Search the material for lines containing the word "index", and copy each one.

-=-=-

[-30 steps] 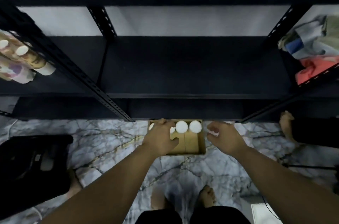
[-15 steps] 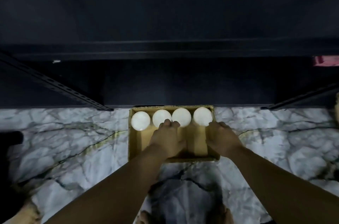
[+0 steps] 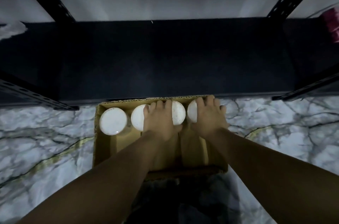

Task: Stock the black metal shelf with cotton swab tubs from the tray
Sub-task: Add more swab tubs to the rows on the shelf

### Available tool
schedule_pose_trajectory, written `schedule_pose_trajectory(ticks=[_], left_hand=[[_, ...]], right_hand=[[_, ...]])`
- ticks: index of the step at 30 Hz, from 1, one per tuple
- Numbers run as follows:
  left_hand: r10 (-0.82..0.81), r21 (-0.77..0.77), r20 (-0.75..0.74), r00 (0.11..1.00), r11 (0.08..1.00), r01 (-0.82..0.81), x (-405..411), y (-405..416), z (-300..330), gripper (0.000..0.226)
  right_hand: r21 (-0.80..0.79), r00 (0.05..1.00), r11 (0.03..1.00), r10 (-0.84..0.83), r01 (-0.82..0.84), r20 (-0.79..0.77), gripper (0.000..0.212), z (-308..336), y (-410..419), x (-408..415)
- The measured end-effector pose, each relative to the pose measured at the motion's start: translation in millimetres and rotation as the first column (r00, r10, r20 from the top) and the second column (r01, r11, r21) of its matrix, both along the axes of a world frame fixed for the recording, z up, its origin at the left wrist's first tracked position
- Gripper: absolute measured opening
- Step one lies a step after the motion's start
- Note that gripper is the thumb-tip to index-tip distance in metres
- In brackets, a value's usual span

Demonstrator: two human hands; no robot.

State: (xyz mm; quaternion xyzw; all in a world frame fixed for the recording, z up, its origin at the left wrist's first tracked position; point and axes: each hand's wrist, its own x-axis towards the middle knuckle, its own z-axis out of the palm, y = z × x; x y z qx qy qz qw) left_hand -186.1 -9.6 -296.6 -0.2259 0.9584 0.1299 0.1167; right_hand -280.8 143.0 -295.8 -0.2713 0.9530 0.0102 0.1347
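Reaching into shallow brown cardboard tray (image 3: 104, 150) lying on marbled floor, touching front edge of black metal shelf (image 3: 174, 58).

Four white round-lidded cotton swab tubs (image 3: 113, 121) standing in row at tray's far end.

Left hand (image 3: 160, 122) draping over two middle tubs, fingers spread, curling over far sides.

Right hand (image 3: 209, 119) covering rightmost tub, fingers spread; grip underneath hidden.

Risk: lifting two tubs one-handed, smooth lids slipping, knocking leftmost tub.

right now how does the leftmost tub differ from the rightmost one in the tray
The leftmost tub is untouched, with its whole round white lid showing; the rightmost tub is mostly covered by the right hand laid over it. The leftmost sits by the tray's left wall, the rightmost near the right wall. Both stand upright in the same back row, with white lids.
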Motion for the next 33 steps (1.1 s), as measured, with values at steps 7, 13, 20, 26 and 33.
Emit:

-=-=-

Worked solution
- ticks: index of the step at 30 Hz, from 1, one per tuple
- Note that gripper is the thumb-tip to index-tip distance in metres

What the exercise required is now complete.